WASHINGTON — They risk imprisonment or death stealing the secrets of their own governments. Their identities are among the most closely protected information inside American intelligence and law enforcement agencies. Losing even one of them can set back U.S. foreign intelligence operations for years.
Clandestine human sources are the lifeblood of any espionage service. This helps explain the grave concern within U.S. agencies that information from undercover sources was included in some of the classified documents recently removed from Mar-a-Lago, the Florida home of former President Donald Trump — raising the prospect that the sources could be identified if the documents got into the wrong hands.
Trump has a long history of treating classified information with a sloppiness few other presidents have exhibited. And the former president’s cavalier treatment of the nation’s secrets was on display in the affidavit underlying the warrant for the Mar-a-Lago search. The affidavit, released in redacted form on Friday, described classified documents being found in multiple locations around the Florida residence, a private club where both members and their guests mingle with the former president and his coterie of aides.
Nothing in the documents released on Friday described the precise content of the classified documents or what risk their disclosure might carry for national security, but the court papers did outline the kinds of intelligence found in the secret material, including foreign surveillance collected under court orders, electronic eavesdropping on communications and information from human sources — spies.
Trump and his defenders have claimed he declassified the material he took to Mar-a-Lago. But documents retrieved from him in January included some marked “HCS,” for Human Intelligence Control System. Such documents have material that could possibly identify CIA informants, meaning a general, sweeping declassification of them would have been, at best, misguided.
“HCS information is tightly controlled because disclosure could jeopardize the life of the human source,” said John B. Bellinger III, a former legal adviser to the National Security Council in the George W. Bush administration. “It would be reckless to declassify an HCS document without checking with the agency that collected the information to ensure that there would be no damage if the information were disclosed.”
CIA espionage operations inside numerous hostile countries have been compromised in recent years when the governments of those countries have arrested, jailed and even killed the agency’s sources.
Last year, a top-secret memo sent to every CIA station around the world warned about troubling numbers of informants being captured or killed, a stark reminder of how important human source networks are to the basic functions of the spy agency.
When FBI agents in May went through the 15 boxes of material turned over to the National Archives by Trump in January, a year after he left office, they quickly determined that the boxes contained 184 documents marked as classified, including some labeled HCS — an especially troublesome revelation in the eyes of intelligence experts.
“It is among the most sensitive information relating to human intelligence sources and very tightly held at the CIA,” said George Jameson, a former senior CIA officer and lawyer. “A compromise could result in harm to the source and the source’s information.”
An intelligence document marked HCS will contain details about the source of the information. Often such descriptions are very general, noting if a “clandestine source” has direct or secondary knowledge of the intelligence presented. But sometimes there are more direct descriptions to help policymakers properly assess the information, details that could allow people reading the document to identify the source — a prime reason the spy agency seeks to tightly control HCS documents.

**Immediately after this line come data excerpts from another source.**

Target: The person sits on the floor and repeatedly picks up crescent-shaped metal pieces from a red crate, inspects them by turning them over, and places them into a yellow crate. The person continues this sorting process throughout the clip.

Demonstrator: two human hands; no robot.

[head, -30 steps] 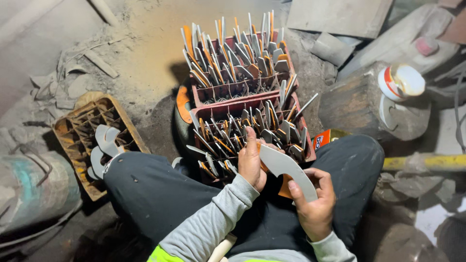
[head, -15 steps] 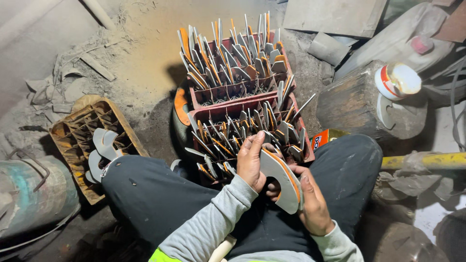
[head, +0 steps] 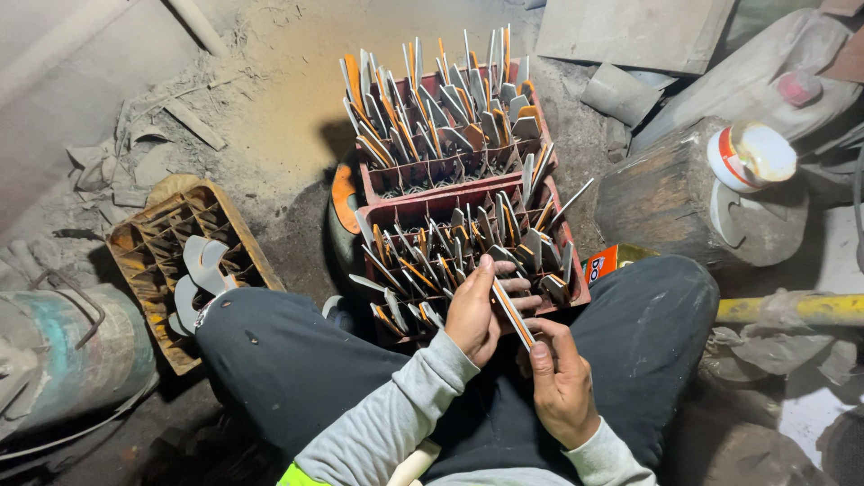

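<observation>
We sit on a dusty floor w/ legs spread in dark trousers point(head: 297, 369), both hands meeting over the lap on one flat curved blade piece point(head: 511, 313), grey w/ an orange edge, seen edge-on and tilted from upper left to lower right. Left hand point(head: 474, 317) is curled round the piece's upper part, fingers wrapped across it, thumb side toward us; right hand point(head: 560, 382) grips the lower end, thumb pressed on top, fingers closed underneath. So both hands are closed on the same piece, neither one spread open. The piece sits just in front of the near red crate point(head: 576, 292), almost touching the blades standing in it. That crate is packed w/ similar grey-and-orange pieces upright in its cells; a second red crate point(head: 382, 184) right behind it is filled the same way, taller stack. To our left, beside the left knee, lies a brown divided crate point(head: 144, 261), mostly bare cells, w/ a few pale curved pieces point(head: 200, 270) resting on its near edge. Far left a rusty greenish drum point(head: 63, 360). To the right a wooden block point(head: 666, 198) w/ a white-and-orange container point(head: 751, 157) on it, and a yellow bar point(head: 792, 309) past the right knee. Can't tell what the pieces are made of.
</observation>
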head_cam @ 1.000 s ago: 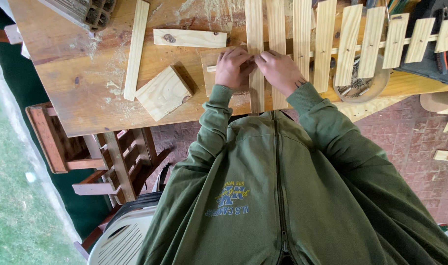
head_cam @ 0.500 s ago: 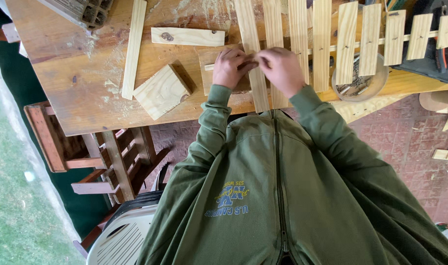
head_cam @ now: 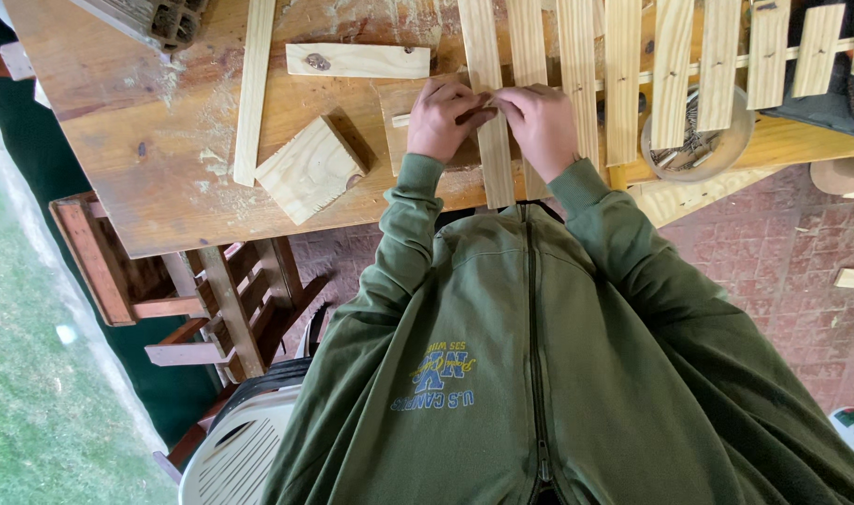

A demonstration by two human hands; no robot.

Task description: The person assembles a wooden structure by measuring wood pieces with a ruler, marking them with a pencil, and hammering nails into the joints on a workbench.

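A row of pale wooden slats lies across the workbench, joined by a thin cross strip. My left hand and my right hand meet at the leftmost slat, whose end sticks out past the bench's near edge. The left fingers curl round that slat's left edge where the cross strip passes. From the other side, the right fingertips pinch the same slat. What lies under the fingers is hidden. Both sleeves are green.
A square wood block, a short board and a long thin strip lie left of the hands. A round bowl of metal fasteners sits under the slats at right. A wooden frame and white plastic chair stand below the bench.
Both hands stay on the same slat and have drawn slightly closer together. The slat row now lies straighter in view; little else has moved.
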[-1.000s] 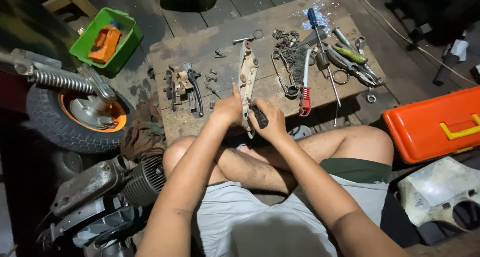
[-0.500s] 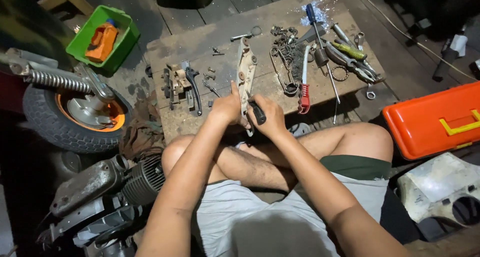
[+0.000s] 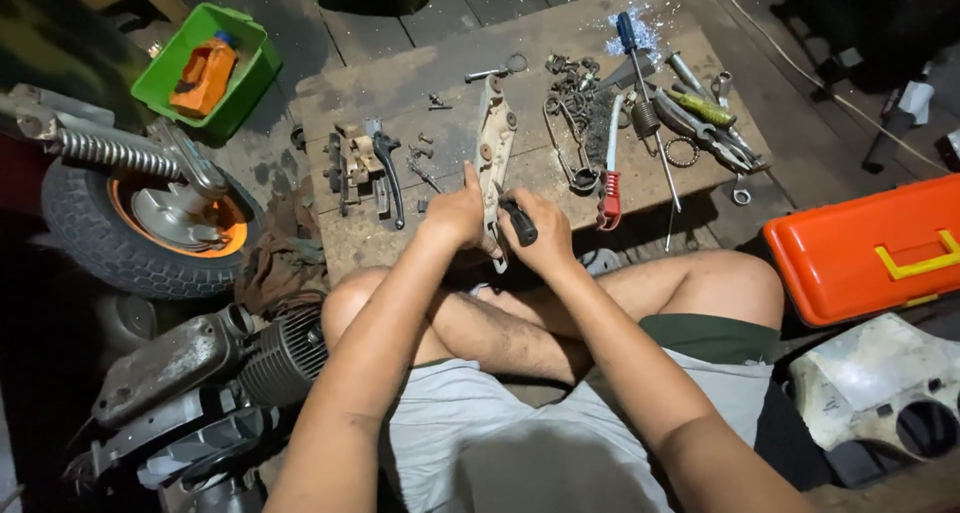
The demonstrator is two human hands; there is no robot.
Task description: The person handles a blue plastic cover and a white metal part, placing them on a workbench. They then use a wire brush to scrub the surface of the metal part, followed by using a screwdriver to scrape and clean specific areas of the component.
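Left hand [image 3: 455, 216] gripping metal bracket [image 3: 493, 153], right hand [image 3: 540, 235] closed around black-handled tool [image 3: 519, 221]

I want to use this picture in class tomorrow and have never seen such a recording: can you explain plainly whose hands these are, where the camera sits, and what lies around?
The camera sits on the person's head and looks down, so both arms are their own. They sit cross-legged before a wooden board. The left hand steadies a long pale metal part; the right hand grips a black-handled tool against it. On the board lie small parts, a blue-handled screwdriver and a red-handled tool. Nearby are a wheel, a green bin and an orange toolbox.
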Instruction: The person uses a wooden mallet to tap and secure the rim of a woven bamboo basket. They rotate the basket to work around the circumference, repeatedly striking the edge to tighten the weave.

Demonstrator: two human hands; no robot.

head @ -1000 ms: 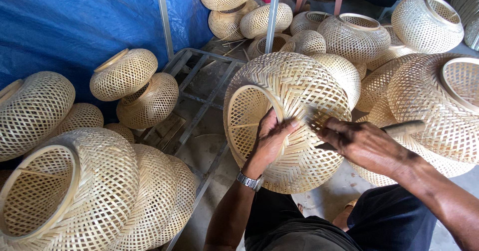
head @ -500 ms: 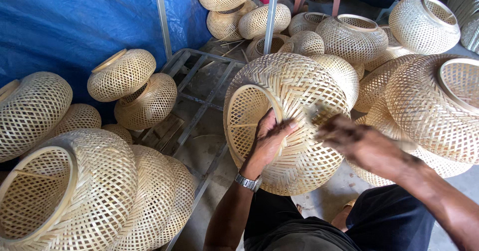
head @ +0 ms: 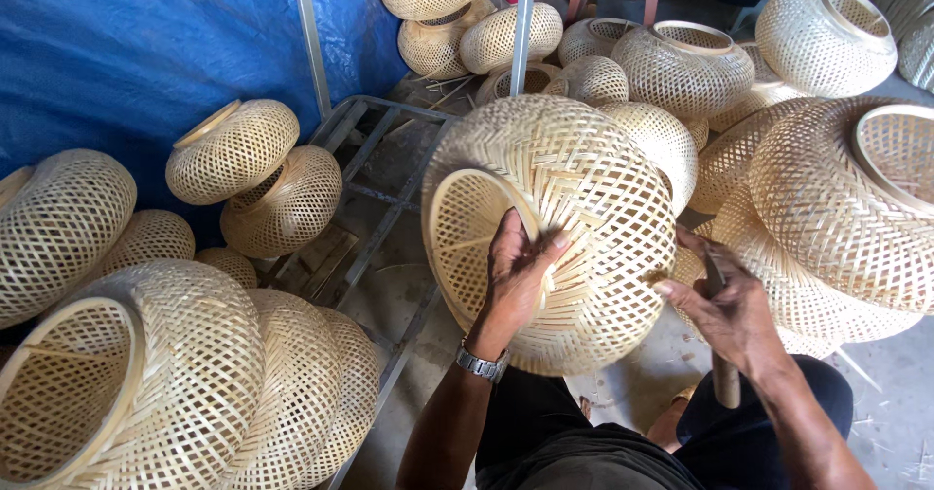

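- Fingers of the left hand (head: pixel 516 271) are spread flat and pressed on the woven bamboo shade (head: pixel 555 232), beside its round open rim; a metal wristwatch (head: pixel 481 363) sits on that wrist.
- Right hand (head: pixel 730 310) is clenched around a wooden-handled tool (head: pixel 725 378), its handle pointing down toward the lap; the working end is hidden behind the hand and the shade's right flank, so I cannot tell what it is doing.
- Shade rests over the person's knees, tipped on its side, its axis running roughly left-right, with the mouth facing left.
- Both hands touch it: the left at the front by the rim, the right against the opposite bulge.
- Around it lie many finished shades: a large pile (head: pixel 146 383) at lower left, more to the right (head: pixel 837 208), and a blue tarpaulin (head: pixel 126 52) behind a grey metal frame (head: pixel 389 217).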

The HCS designation is “used to protect exceptionally fragile and unique” human intelligence operations and methods “that are not intended for dissemination outside of the originating agency,” according to a 2013 directive from the Office of the Director of National Intelligence.
According to former officials, documents marked HCS have special handling requirements to make sure they are stored properly and not reviewed by people who are not cleared to see them.
“Although the president generally received finished intelligence that included HCS reporting, this would include source descriptions and context to establish the information’s reliability, details that would enable an adversary to narrow down from whom, and where, the secrets came,” said Douglas London, a former CIA officer who was a top counterterrorism official during the Trump administration. “The more sensitive the information, the fewer the suspects or technical vulnerabilities for the adversary to investigate.”
In addition to the HCS markings, some of the documents were marked FISA, indicating information collected under the Foreign Intelligence Surveillance Act.
“What this tells us is that there was possibly something from human beings, from spies, possibly something involving foreigners who are the only ones targeted under FISA and potentially there is very sophisticated sensitive information involved here,” said Glenn S. Gerstell, the former general counsel of the National Security Agency.
Ultimately, Gerstell said, understanding how sensitive any of the documents are, and what sources might be compromised, requires the documents to be examined by the Office of the Director of National Intelligence. Such an examination is one reason the Justice Department and the FBI conducted the search at Mar-a-Lago to collect the material.
Until more about the nature of the documents is publicly known, it is impossible to tell what, if any damage was done. But former officials stressed that counterintelligence experts often will take measures to protect sources or change collection methods if they believe a classified document could have been viewed by people not authorized to see it.
“It is a principle of counterintelligence that when you believe a code or classified material has been possibly compromised you have to assume the worst,” Gerstell said. “It is a powerful reason to know what is in the documents and who had access.”